### [WHAT THE TASK ASKS]
Please copy out the entries below exactly, beginning with the line that contains "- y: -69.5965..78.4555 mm" and ending with the line that contains "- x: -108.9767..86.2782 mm", and include nothing outside that span.

### [DATA UNDER STUDY]
★ ★ ★ ★

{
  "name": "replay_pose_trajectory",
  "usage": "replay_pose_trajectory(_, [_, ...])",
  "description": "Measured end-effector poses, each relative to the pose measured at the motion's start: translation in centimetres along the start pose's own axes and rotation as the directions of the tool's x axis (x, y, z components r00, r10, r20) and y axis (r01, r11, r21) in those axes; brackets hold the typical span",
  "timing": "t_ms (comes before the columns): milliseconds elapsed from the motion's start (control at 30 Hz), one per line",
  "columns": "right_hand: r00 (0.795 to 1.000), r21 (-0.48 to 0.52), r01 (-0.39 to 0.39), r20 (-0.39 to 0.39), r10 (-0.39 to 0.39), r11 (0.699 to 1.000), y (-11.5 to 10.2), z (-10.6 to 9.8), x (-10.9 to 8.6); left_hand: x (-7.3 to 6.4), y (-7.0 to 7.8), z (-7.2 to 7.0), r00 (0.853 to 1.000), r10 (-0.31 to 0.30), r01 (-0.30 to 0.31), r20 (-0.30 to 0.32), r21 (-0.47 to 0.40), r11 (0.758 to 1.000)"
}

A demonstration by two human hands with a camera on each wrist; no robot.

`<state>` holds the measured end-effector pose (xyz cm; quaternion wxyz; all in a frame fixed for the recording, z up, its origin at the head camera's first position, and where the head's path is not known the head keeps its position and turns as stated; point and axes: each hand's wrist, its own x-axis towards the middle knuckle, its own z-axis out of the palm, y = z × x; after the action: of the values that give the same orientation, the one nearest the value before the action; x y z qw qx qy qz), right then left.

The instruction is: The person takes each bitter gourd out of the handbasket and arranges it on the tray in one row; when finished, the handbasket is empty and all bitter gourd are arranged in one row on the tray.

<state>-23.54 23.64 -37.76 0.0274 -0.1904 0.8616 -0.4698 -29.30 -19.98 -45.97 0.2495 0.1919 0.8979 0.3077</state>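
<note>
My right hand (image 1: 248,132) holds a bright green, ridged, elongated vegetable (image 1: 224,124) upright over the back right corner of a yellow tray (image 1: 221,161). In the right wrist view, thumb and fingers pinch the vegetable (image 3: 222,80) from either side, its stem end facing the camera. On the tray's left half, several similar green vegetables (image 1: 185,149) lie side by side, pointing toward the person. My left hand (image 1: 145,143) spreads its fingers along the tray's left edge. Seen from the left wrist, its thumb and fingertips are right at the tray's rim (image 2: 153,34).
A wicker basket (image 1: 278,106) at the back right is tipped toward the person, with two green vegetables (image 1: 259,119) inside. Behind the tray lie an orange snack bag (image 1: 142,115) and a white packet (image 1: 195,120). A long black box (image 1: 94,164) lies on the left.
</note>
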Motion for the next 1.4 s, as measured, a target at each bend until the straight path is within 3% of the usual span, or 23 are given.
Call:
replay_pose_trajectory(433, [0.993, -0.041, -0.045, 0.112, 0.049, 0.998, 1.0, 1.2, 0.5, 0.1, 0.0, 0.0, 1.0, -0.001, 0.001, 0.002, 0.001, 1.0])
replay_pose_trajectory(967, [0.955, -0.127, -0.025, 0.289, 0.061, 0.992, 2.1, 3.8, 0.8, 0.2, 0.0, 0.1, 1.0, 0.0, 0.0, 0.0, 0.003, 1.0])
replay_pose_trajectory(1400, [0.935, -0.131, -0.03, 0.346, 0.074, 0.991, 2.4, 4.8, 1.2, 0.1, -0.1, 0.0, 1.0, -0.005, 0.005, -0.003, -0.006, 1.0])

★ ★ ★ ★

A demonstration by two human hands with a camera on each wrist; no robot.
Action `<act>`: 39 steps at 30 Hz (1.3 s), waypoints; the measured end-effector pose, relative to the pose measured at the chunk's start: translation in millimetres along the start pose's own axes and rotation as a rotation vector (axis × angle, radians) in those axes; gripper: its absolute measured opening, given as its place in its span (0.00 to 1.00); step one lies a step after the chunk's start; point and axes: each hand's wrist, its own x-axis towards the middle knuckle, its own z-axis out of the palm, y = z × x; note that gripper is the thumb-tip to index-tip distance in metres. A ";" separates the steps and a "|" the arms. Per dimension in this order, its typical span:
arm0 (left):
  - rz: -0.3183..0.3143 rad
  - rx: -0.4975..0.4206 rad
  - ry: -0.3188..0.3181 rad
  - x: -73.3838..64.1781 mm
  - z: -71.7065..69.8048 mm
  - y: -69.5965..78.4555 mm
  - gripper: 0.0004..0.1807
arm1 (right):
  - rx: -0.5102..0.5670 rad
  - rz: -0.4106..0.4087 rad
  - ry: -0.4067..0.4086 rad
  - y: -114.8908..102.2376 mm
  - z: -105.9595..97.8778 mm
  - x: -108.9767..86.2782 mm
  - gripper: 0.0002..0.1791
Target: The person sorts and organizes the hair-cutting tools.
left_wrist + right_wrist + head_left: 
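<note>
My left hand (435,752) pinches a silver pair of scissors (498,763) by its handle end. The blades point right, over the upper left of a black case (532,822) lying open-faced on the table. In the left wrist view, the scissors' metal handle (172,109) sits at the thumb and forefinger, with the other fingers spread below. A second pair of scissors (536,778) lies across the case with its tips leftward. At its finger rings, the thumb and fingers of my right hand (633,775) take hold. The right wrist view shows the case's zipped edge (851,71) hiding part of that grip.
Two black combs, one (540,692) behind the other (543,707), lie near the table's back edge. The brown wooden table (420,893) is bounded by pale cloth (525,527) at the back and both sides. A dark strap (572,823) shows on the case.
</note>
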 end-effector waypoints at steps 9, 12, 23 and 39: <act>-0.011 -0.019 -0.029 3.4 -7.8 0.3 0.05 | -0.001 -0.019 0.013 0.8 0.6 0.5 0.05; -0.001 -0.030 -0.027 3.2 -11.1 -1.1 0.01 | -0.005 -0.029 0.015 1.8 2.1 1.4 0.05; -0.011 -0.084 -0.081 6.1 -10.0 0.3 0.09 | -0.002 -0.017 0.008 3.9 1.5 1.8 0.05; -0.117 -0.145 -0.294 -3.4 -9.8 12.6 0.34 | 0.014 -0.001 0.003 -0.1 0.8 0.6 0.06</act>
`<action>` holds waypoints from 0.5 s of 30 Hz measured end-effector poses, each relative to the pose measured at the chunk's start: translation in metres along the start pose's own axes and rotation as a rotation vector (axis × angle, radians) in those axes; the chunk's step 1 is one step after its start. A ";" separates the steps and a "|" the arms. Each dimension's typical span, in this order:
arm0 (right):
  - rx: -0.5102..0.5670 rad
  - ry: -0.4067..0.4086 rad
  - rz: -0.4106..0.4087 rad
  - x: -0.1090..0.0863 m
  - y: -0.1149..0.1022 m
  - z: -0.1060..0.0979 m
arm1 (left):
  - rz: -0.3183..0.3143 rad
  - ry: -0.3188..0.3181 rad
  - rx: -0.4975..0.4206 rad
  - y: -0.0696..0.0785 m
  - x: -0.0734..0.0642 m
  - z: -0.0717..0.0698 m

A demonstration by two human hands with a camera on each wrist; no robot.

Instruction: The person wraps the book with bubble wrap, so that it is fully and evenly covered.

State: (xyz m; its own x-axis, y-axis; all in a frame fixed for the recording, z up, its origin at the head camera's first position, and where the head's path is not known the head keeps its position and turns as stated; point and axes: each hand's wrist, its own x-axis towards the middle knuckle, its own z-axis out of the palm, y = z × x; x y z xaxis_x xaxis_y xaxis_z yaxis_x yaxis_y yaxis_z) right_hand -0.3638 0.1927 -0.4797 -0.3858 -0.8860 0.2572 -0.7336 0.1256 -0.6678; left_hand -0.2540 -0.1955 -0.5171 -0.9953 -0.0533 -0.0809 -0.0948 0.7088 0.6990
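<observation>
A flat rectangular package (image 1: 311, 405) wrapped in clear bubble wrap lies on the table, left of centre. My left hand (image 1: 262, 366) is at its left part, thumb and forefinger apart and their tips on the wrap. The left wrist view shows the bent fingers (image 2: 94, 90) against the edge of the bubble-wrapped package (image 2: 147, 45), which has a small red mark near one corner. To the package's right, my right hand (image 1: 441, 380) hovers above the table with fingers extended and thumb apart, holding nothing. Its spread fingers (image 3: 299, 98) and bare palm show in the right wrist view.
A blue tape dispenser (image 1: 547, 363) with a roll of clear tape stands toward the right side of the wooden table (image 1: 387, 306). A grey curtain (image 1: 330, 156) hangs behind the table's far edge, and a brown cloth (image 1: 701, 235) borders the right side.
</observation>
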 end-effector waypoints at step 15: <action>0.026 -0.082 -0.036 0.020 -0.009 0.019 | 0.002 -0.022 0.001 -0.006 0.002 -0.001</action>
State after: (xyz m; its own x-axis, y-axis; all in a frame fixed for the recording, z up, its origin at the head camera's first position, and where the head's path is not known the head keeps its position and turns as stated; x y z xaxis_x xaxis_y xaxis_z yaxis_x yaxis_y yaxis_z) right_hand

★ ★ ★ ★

### [ANSWER AREA]
  - y: -69.5965..78.4555 mm
  - gripper: 0.0004..0.1807
arm1 (right):
  - rx: -0.5102..0.5670 rad
  - rz: -0.4106..0.4087 rad
  - ry: -0.4067..0.4086 rad
  - y: -114.8908..102.2376 mm
  - z: -105.9595..97.8778 mm
  - x: -108.9767..86.2782 mm

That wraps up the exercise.